May 30, 2026
Tuning temporal ensembling: 20% → 50% success rate
Changing the temporal ensembling coefficient to 0.01 had an immediate and dramatic effect. The robot's success rate jumped from around 20% to 50% on the block grab task. Motion is noticeably smoother and the arm no longer overcorrects between action chunks. This is the single biggest improvement we've seen from a parameter change.
May 29, 2026
New cart setup and temporal averaging experiments planned
Thavin is building a new, more versatile setup mounted on a cart with improved camera positioning for better image acquisition. A recording protocol needs to be established for this new configuration. Tomorrow (May 30) we'll run rollouts with different values for the temporal averaging parameter. We're expecting improvements in both smoothness and success rate.
May 25, 2026
First rollout on 150-episode model: too fast, claw timing off
Tested the policy trained on 150 episodes of a single block grab. Two clear failure modes: the robot moves too fast, and the claw doesn't fully close before lifting. The arm grabs and immediately pulls up before the fingers have secured the block. Next recording session will focus on slower, more deliberate movements and spending more time holding the block against the surface before rising.
May 22, 2026
150 episodes recorded, ACT training complete
Thavin recorded 150 episodes of the blue block grab task. Training with ACT is complete (act_red_blue_lr1e-05). Attempting inference today to evaluate the model qualitatively. If performance looks promising, we'll move to quantitative logging with a defined success protocol.
Week of March 29, 2026
Jetson training bottleneck: 1000 steps takes too long
Training ACT directly on the Jetson is not viable at this scale. Even 1,000 steps runs extremely slowly. Next steps: find optimal on-device training conditions and set up a third camera to increase dataset diversity and reduce future out-of-distribution failures.
Week of March 22, 2026
ACT successfully trained on tape-boundary task
Training ACT on the task of placing a block within a taped boundary is working. The model completes the task autonomously.
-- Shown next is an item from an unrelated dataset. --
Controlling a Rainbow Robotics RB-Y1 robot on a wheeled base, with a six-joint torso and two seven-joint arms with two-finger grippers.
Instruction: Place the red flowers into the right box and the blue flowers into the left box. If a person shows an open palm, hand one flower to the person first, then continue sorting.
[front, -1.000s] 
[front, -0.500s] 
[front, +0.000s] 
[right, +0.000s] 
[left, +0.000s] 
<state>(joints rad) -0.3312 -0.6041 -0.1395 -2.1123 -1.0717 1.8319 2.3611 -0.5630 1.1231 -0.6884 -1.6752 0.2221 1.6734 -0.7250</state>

Next: set up the third camera angle and begin investigating SmolVLA as a potential upgrade in generalisability.
Week of March 15, 2026
Jetson setup complete, first training run, dataset diversity issues identified
Transferred primary teleoperation and inference to the Jetson (Jetpack 6.2). LeRobot commands run natively. New camera setup established: side camera + grip camera. Recorded 100 episodes of placing a block within tape boundaries.
First ACT training run showed erratic performance. The model overfits and goes out of distribution whenever the scene deviates slightly from what it saw in training. One model plateaued by setting the wrist roll motor to a constant value. Verdict: hardware and calibration are solid. The issue is dataset diversity. Need broader training sweeps and more varied starting positions.